Почему она сейчас вспоминала об этом?
С черного неба просыпались снежные просянки, закружившись вокруг. Обнаженная стройная фигура с разметавшимися по плечам светлыми кудрями блеснула, точно отблеск света на клинке.
– За дело, Чародейка. – Проговорил высокий холодный голос. - Время пришло. Или вышло? Черт его знает! Но - пора.
- Что делать-то? – Надя подула на озябшие ладони и пальцы.
Улыбка вампирши стала почти жизнерадостной:
- Понятия не имею. За истекшее время ни один, даже самый сильный и опытный маг так и не смог пробить магию, сотворенную тобой. Только ты можешь поднять положенные щиты, душа моя.
Надежда не перечила. Чувствовала, знала - может. Должна. Но вот только– как?!
Она закрыла глаза, представляя себе ту ночь. Тогда порывами дул шквалистый ветер. Всполохи молний резали тьму на куски. Отчаяние и безысходность, ярость, сменяющаяся пустотой. Жестокая схватка. А потом – трясина…
Мать, сырая земля! Кормилица, дающая приют, защиту и силы. Почва, полная запахов, неясных движений, глухих звуков. Отзвук рыданий, словно стихающее эхо. Звериный рык.

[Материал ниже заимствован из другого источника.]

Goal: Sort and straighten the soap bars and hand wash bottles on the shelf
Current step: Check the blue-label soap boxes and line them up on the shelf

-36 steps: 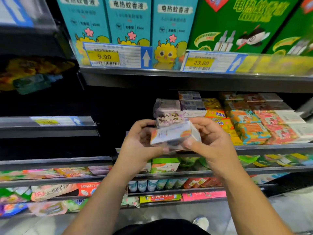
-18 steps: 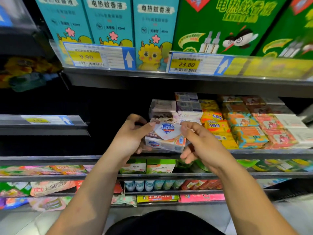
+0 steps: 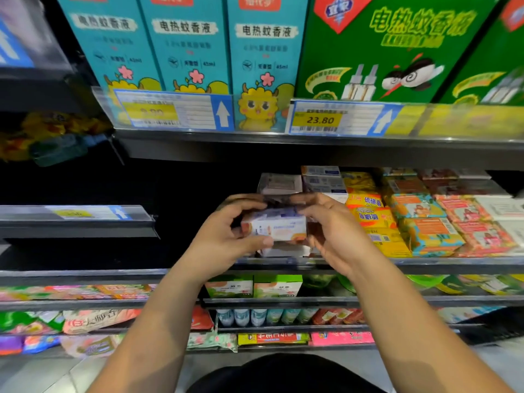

- Рай? – Позвала Надежда.- Рай!
Длинный узкий ход с высокими потолками, залитый густым синим светом. Какое же это странное место – «То, чего нет». В нем причудливо возвышались холодные глыбы.
И стало понятно, «как», и ясно
Вскинув руки, Чародейка направила в середину ледяного столба шипящую молнию – дар гневливой богини.
Воздух дрогнул. Столб «запел», как умеют петь вершины гор, покрытые вечными снегами: пронзительно, высоко и грозно. Расколовшись, глыба начала распадаться.
Смех, холодный и безумный, ударил в уши.
Земля завертелась. Её метафизическое «я» вернулось в тело.
- Получилось! Кажется, на этой раз получилось! – Смеялась Горивэя своим коронным мелодичным взлетающим смехом.
Будь Надежда вурдалаком, открывшаяся картина её, может быть, и порадовала бы. Пока же вид покрывающегося пенистой шапкой болота вызывал лишь ужас, поелику явление противоестественное. Пространство заполнилось мириадами взбесившихся снежинок, больно колющих щеки. Вой, словно тысячи душ покидали адские врата, ликуя, злобствую, торжествуя, огласил пустынный край.
Пузыри, подобно тем, что взрывают гладь лужи, только огромных размеров, вспухали на месте, совсем ещё недавно казавшемся ровной гладкой лужайкой. Над головой «чернила» пришли в движение. Из выворачивающегося наизнанку пространства, вращающегося, словно гигантская карусель, надвигалась фигура.
Высокая, тонкая, лаконичная, словно скупой карандашный штрих.
Надежда узнала его. По-настоящему она никогда его и не забывала.
- Рай?!
Два женских голоса, живой и мертвый, слились в один звук.